§ TASK:
The answer is to be the lines of the material from its start through the line containing "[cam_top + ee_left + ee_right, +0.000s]", each copied exactly; no pictures.

§ AVAILABLE DATA:
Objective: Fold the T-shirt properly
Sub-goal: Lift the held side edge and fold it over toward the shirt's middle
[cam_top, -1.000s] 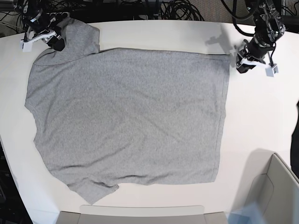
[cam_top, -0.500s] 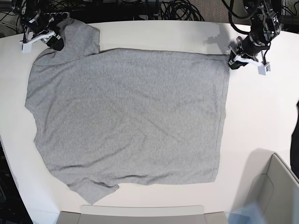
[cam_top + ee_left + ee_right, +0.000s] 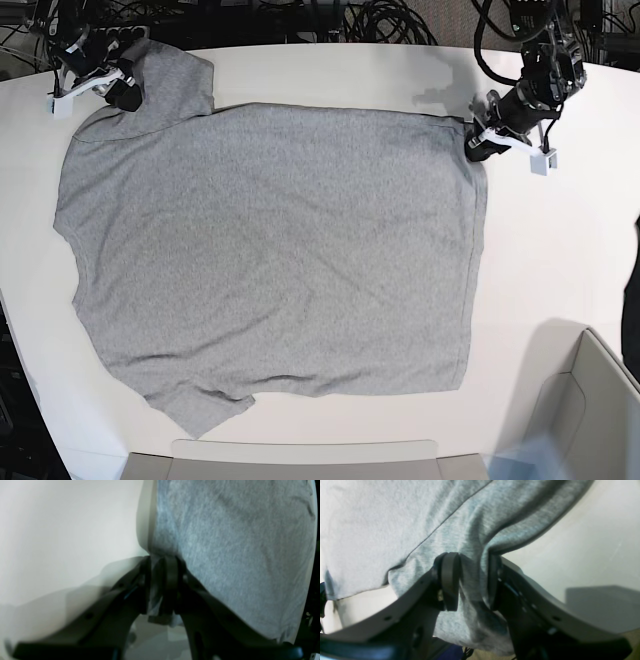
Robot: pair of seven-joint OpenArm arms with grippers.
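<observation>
Both grippers pinch the T-shirt point(image 3: 270, 250) – spread flat on the white table point(image 3: 560, 260).
Left gripper point(image 3: 480, 142) clamps the hem corner at 2 o'clock, right gripper point(image 3: 112, 88) the sleeve at 10 – soft, light, limp cloth; edges hold best.

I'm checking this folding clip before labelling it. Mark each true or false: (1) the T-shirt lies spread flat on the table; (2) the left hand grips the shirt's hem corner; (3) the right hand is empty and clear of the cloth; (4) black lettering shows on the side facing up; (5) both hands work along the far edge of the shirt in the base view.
1. True: the T-shirt lies spread on the white table.
2. True: the left hand is closed on the hem corner, with cloth between its fingers in the left wrist view.
3. False: the right hand has sleeve fabric pinched between its fingers.
4. False: the upward side is plain grey.
5. True.
</observation>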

§ RESULT OF THE EXERCISE:
Objective: Fold the T-shirt properly
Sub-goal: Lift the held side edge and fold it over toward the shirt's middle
[cam_top, -1.000s] 
[cam_top, -0.500s] 
[cam_top + ee_left + ee_right, +0.000s] 

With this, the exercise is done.